Cutting Cédric Herrou into slices, as if he were Don Draper or Malotru, the company can arouse skepticism or even arouse suspicions of opportunism. The farmer from the Roya valley, above Nice, who has become a leading figure in welcoming migrants, has already been the subject of a documentary, Libre, which, in 2018, earned him a place in the The staircase of the Palais des Festivals in Cannes. Libre was already directed by Michel Toesca, who today signs the six episodes of Autrement.

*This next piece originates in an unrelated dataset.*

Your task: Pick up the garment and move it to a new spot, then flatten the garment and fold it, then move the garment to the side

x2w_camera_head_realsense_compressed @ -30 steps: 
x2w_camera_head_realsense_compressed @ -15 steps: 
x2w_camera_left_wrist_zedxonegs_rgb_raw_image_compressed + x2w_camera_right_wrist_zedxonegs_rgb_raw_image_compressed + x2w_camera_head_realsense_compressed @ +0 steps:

From the first of them, suspicions and doubts are dispelled: firstly because the story of Cédric Herrou, his daily life and his struggles have changed, like the world around them and this new chapter deserves to be explored. ‘be told, as much as the previous one; then because the serial form allows attention to the details, the ups and downs of daily existence.

Autre in fact tells the story of the transformation of an ephemeral, floating space – Cédric Herrou’s farm, which became a crossing point and refuge according to the flows triggered by wars and poverty – into an Emmaüs community intended to accommodate a handful of companions during the time it will take for them to emerge from precariousness. On this austere theme (the transformation calls for endless procedures, real estate and land operations which would not be out of place in a novel by Maupassant), a comedy unfolds which is sometimes serious, never entirely serious.

Homemade cable car

This is due to the personality of Cédric Herrou, who often has the effect of an eternal adolescent who will never exhaust the joys of rebellion (he thus rejoices in pissing off the gendarmes when he passes through Italy – which is forbidden to him – to go and sell his eggs in the city), as well as to the singularity of the couple he forms with his partner Marion Gachet-Dieuzeide, the linchpin of this transition. And finally to the documentary filmmaker who transformed a small misery suffered by the dissident farmer into a visual leitmotif of astonishing strength and accuracy.

Since an unaccommodating neighbor refused him access to the strip of land separating the road from his farm, Cédric Herrou had to build a homemade cable car to raise the materials necessary for and lower the eggs produced by his chicken farm. This device intended to overcome the mountain, to overcome pettiness, becomes the emblem of the militant work of this fluid community.

Among its members, some are just passing through, others settle in, adapt, sometimes flourish. Michel Toesca prefers flexibility to rigor, movement to setting (even if the beauty of the Roya valley often regains its rights), and Otherwise deserves its title, a fleeting and yet definitive reflection of an adventure that takes place in the duration.